Interview by Shelly Weathers (Read the Story) June 22, 2020

Leonora Desar

Leonora Desar

Let’s start by acknowledging how strange our collective lives have become. How is the pandemic interacting with your writing?

Surprisingly, not badly. Not to say I am writing more. But our collective situation has given me permission. You can suck, Leonora, it says. It’s okay—we all suck right now.

This is all I need to hear. Usually, I imagine a roomful of writers. They’re all amazing. Joyce Carol Oates is leading them, helmed by Stephen King. Faster, faster, Joyce says, like an aerobics instructor. Stephen walks around. He cracks the whip. But now he’s sidelined. His back hurts. He can’t seem to focus. He tries coming up with plot but all he sees are a bunch of viral particles.

Joyce tugs at her legwarmers. Calm on, King, she says. Don’t be a pussy.

It’s comforting, knowing that I’m not struggling alone. Suddenly, I’m free. I think of what one of my profs said—no one is writing now!—and I feel galvanized. I try blocking out what I also know to be true: all the writers who still are writing now.

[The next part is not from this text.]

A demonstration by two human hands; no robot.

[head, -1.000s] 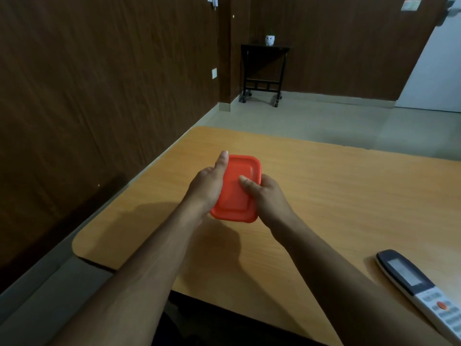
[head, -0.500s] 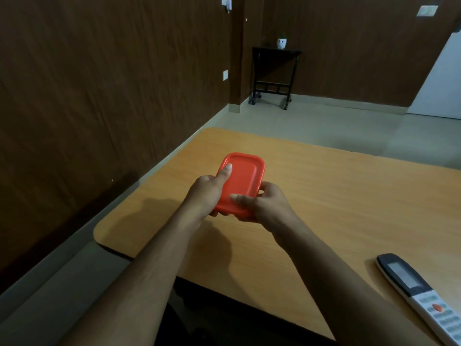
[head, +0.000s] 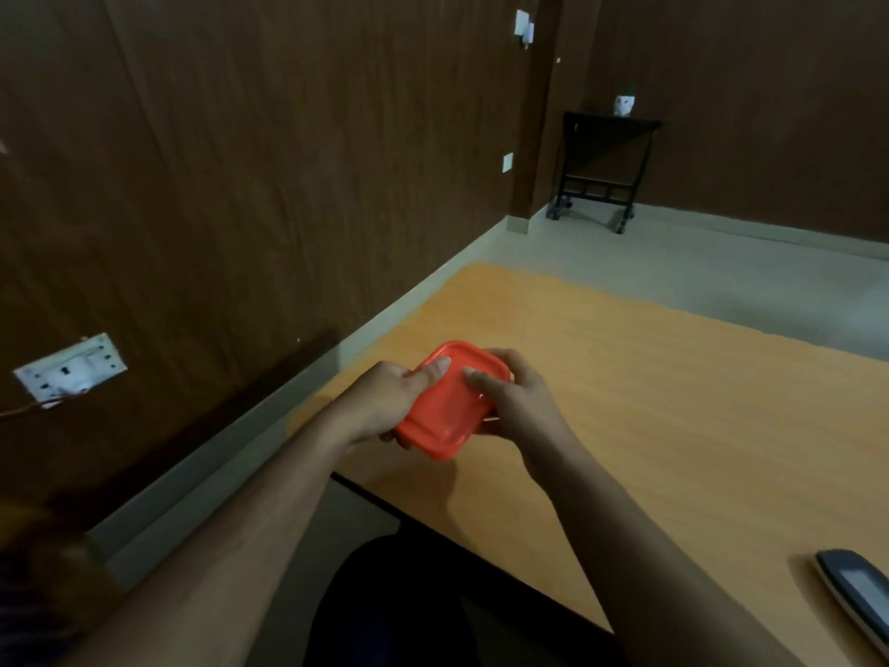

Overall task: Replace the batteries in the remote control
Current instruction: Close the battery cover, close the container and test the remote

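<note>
A small red lidded plastic box (head: 445, 409) is held just above the near left corner of the orange wooden table (head: 673, 402). My left hand (head: 385, 402) grips its left side with the thumb on the lid. My right hand (head: 517, 402) grips its right side, thumb also on the lid. The lid is closed, so what is inside is hidden. The remote control (head: 861, 599), dark-topped with a grey screen, lies on the table at the far right edge of the view, partly cut off.
A dark wood-panelled wall with a white socket plate (head: 72, 368) runs along the left. A black side table (head: 606, 170) with a small white pot stands at the far wall. The table's near edge (head: 481, 556) lies over my lap.
The view has swung left and down, so the remote now sits at the frame's right edge. Both hands have drawn the red box nearer to the table's front corner, still gripping it.
</note>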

Don’t think of them, I say. Think of King. I think of him at the chiropractor, but for writers. I think of him writing a mean story about Joyce Carol Oates and crumpling it in the trash, since it isn’t any good.

I write the words: “Stephen King.” Then I cross them out. But I feel proud. Two words, that’s two more than I had yesterday.

Soon I’ll have a novel.

On inspiration—Joyce Carol Oates has said the only reason to write a story is character. Plot is of no consequence except as a way to characterize. How do you see characterization in your story as opposed to plot?

Thanks! I’m going to pretend that my characterization (versus plot) was entirely intentional.

To be honest, I envy plot. Plotters. I think it takes a gift. I was pretty anti-plot after seeing Lord of the Rings. I said (rather pretentiously): It’s like all these Hobbits are just pawns, being pushed around a board.

Well, I got my karma. Pages and pages (or would that be gigahertz?) of characters standing around, emoting, but not really doing all that much.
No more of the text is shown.